The Damask roses have long been used for the production of Attar of Rose for the perfume industry and is thought to have been brought from the Middle East to Europe sometime toward the end of the fourteenth century. A favorite of Shakespeare and other poets, most damasks bloom generally once in summer. In contrast, the Autumn Damasks are known to repeat bloom, but not generously, and are often considered the first remontant or repeat-blooming of the Old European roses.

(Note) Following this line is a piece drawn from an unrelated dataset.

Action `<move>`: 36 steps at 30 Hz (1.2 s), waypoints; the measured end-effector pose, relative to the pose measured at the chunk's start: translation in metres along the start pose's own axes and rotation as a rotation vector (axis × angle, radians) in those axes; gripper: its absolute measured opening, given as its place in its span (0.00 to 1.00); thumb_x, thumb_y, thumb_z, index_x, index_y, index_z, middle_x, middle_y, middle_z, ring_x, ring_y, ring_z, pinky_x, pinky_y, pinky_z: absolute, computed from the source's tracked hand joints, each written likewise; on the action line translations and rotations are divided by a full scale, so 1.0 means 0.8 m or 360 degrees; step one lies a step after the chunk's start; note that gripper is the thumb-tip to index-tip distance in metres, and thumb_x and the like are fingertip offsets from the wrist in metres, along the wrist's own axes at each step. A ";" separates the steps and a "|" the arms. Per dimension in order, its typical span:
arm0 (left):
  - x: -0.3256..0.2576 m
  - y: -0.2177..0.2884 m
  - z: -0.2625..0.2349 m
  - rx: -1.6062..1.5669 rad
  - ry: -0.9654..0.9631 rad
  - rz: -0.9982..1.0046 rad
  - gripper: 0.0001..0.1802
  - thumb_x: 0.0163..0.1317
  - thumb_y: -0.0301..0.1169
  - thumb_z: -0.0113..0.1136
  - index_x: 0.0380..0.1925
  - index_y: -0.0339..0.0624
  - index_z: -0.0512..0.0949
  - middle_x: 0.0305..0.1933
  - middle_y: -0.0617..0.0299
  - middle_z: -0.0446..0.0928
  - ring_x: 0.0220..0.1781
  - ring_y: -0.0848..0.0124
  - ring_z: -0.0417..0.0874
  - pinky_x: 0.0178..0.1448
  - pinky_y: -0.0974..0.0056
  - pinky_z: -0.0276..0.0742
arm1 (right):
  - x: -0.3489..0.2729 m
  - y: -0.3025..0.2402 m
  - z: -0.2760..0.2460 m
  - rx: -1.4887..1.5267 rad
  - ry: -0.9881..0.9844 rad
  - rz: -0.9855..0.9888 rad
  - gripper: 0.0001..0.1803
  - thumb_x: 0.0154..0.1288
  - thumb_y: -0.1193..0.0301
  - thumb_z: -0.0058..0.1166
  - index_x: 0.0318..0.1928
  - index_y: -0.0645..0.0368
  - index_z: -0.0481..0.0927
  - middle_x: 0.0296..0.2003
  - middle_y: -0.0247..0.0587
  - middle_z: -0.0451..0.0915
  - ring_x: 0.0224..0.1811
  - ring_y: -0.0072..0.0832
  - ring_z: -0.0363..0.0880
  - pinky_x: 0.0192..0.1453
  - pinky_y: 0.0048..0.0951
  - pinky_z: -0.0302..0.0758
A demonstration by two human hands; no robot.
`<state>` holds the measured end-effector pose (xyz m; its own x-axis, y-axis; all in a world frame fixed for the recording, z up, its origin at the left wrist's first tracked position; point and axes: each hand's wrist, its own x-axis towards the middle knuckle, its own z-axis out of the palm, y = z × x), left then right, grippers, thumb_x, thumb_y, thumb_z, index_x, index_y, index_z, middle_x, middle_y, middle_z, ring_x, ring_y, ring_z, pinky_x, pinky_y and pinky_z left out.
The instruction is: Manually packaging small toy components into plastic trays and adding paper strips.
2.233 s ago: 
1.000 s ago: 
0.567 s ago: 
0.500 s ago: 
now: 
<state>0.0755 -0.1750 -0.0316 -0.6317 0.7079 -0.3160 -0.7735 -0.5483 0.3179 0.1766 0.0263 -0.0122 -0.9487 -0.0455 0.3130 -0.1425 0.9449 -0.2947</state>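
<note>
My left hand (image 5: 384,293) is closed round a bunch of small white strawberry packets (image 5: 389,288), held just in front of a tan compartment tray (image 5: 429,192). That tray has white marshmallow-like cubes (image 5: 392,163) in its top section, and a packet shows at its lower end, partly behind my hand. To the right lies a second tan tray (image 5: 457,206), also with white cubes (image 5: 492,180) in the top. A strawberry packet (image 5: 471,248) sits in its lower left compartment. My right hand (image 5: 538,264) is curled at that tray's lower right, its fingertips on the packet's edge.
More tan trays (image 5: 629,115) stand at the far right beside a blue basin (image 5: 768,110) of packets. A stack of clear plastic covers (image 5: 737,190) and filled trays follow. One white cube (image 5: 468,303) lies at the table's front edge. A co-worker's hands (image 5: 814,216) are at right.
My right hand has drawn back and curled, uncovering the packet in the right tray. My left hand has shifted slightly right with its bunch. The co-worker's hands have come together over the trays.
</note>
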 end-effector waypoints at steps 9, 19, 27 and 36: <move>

“In our garden, we grow several Damasks, including two of the most beautiful and our very favorite roses,” he says. “Donna’s candidate for most beautiful is typically ‘Leda,’ a Damask rose from 1826, that has well-formed flat white blooms tinged red in random patterns with each bloom distinct. Also known as the “Painted Damask”, the compact (3 x 5 ft.) bush tends to spread, with the foliage somewhat rugged and only an occasional repeat bloom.”
Bob adds that to his “eye the most beautiful of all rose is ‘Mme Hardy’ a Damask rose from 1832 that produces exquisite pure white, occasionally blush blooms of perfect roundness with a distinctive green pip in the center. The bush is large (6 – 7 ft.), prickles numerous and the blooms also come but once a year.”
Roses are like friends you want to invite over. There are so many subtle differences that experts like Martin analyze and debate, which helps all of us sift through the thorns to find the best part of the rose.
In fact, he has been a champion in the preservation and documentation of ancient roses along with the modern versions.
These old garden roses “are propagated, as are most roses, either from cuttings, or less often, by grafting,” he explains. “This means that a particular plant is actually a clone of the original. To me, that is one of the cool things about growing OGRs in that we are actually growing history, a plant that contains the historical genes of the original, which can be several hundred years old.”
Jill Brooke is a former CNN correspondent, Post columnist and editor-in-chief of Avenue and Travel Savvy magazine. She is an author and the editorial director of FPD.